* Work instructions
Sift the material for lines containing "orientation", and return them.
Given entries: Begin
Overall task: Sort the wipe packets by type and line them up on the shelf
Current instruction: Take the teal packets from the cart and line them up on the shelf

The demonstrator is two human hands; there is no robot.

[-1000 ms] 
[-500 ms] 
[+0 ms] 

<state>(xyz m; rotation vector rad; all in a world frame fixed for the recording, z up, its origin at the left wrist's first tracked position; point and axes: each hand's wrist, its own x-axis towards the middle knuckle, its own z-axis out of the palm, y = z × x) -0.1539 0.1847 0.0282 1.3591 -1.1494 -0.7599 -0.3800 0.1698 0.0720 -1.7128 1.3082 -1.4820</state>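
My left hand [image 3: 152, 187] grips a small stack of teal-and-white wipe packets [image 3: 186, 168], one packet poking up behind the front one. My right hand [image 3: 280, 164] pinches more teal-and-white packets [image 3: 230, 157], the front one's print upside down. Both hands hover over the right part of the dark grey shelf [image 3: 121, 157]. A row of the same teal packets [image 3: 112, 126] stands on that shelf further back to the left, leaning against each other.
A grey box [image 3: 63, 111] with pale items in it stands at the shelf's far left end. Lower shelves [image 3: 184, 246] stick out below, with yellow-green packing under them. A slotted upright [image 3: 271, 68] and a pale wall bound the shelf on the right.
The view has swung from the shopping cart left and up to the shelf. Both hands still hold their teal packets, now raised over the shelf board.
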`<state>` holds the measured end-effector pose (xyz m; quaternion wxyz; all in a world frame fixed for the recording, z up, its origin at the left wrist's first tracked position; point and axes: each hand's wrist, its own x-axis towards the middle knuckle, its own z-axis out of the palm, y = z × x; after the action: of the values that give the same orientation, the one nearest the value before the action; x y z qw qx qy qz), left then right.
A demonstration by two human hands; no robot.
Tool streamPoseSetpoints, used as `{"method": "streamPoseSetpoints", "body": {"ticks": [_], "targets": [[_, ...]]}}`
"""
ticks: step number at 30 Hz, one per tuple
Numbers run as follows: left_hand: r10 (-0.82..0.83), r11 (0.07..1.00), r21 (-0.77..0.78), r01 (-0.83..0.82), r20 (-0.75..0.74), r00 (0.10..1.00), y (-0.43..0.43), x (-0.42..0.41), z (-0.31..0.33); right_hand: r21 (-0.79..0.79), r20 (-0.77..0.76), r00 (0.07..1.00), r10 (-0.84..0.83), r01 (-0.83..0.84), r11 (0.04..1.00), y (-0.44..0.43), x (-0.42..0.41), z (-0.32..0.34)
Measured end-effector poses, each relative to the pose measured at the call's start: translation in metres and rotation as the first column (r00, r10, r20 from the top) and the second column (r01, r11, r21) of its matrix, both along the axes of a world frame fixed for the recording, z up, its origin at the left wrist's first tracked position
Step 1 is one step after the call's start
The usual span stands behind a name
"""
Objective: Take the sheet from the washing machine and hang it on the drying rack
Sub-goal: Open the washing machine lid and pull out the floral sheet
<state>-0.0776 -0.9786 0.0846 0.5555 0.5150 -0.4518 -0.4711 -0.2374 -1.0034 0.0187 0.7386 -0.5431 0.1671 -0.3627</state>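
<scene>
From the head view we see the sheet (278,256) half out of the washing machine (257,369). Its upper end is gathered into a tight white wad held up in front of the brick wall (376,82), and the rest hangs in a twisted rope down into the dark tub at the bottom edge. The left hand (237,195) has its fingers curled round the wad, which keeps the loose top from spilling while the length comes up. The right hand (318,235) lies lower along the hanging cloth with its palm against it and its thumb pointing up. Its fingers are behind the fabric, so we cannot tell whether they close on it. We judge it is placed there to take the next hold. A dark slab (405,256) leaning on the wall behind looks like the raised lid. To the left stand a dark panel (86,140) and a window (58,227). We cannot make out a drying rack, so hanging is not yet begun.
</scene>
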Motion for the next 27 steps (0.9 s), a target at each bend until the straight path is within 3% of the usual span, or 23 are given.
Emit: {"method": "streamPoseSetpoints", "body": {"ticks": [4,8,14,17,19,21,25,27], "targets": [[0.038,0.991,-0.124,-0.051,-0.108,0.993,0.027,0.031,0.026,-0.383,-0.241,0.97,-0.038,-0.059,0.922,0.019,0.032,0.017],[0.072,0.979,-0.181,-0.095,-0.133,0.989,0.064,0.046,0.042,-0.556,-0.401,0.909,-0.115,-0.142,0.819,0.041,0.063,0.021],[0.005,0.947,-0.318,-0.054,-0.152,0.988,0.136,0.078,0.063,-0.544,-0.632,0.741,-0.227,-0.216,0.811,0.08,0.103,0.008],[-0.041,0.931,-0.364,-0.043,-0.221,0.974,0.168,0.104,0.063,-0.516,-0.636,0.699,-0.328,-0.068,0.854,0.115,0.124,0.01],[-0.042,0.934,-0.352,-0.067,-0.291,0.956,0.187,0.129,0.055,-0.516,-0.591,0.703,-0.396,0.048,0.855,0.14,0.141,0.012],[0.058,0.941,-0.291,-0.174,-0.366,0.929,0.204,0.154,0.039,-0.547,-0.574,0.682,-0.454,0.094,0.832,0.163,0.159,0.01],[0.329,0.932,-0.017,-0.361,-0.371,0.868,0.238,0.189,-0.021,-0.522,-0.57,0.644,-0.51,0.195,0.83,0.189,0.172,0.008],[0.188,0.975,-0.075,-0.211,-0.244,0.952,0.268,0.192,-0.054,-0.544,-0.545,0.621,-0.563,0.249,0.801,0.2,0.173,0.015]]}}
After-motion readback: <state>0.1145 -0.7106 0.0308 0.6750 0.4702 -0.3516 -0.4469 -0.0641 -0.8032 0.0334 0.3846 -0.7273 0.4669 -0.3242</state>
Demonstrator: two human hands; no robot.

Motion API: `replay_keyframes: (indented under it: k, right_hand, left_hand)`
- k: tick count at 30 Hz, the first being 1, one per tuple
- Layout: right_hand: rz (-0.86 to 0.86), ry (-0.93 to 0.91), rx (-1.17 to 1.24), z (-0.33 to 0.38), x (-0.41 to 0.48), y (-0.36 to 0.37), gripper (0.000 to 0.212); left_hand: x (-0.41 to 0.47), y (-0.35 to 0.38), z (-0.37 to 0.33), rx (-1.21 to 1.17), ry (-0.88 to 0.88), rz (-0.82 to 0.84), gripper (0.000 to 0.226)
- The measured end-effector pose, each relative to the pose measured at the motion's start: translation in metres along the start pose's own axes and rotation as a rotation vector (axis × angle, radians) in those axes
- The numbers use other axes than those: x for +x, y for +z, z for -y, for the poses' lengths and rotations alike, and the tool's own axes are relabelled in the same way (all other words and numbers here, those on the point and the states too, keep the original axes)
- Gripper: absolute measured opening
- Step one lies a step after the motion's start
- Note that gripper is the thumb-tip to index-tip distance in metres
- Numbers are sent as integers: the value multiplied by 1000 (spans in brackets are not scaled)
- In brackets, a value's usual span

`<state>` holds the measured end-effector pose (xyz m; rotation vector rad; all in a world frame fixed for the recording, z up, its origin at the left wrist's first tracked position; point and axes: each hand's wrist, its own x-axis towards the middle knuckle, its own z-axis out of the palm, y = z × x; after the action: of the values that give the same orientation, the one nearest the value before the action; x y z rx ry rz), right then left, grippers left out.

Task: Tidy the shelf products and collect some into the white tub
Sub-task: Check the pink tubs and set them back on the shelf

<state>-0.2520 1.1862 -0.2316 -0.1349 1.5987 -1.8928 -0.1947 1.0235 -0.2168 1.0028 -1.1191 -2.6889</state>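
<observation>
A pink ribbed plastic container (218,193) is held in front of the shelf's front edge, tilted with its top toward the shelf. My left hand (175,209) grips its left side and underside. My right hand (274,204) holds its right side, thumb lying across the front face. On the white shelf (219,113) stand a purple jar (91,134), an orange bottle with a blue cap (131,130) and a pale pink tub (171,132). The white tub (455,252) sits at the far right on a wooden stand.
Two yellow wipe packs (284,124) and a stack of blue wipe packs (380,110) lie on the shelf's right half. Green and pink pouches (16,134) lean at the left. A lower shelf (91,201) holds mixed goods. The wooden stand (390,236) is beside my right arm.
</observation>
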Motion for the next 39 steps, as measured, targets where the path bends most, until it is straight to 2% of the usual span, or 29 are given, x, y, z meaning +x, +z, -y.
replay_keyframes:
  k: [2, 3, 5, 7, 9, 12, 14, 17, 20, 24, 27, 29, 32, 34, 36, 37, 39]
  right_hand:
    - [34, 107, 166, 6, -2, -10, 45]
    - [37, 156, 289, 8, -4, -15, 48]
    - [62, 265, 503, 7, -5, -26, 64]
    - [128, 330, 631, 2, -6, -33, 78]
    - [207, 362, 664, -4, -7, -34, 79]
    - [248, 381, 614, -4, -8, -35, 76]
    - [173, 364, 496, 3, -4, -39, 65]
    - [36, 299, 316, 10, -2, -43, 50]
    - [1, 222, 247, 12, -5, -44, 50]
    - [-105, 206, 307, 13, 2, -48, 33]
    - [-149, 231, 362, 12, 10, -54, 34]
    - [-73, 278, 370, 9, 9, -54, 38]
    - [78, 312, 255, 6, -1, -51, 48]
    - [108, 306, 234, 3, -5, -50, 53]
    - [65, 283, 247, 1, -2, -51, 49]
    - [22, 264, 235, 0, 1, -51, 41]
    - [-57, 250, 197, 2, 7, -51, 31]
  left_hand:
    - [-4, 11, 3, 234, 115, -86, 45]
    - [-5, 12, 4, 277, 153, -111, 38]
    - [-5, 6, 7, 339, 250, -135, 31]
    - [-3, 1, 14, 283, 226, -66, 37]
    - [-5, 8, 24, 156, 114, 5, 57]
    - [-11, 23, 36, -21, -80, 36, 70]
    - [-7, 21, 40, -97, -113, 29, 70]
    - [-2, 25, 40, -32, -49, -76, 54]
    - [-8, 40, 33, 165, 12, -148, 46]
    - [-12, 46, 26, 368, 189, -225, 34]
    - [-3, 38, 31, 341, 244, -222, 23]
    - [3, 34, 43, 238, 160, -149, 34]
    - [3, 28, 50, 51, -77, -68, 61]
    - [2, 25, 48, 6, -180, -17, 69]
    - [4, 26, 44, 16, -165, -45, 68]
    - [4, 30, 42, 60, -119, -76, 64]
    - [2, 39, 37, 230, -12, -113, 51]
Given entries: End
* Written answer
`<state>` holds the measured end-effector pose (xyz m; quaternion wxyz; all in a world frame fixed for the recording, z up, its origin at the left wrist's first tracked position; point and axes: each hand's wrist, its own x-axis towards the middle knuckle, its own z-axis out of the palm, y = z × x; after the action: of the values that give the same orientation, the one nearest the value before the action; x y z qw qx qy qz), left then right.
`<state>` holds the measured end-effector pose (xyz m; rotation vector rad; all in a world frame fixed for the recording, z up, its origin at the left wrist's first tracked position; point and axes: each hand's wrist, its own x-axis towards the middle knuckle, its own z-axis out of the palm, y = z × x; after the action: of the values that give the same orientation, the one nearest the value before the action; x y z rx ry rz), right then left, grippers left out.

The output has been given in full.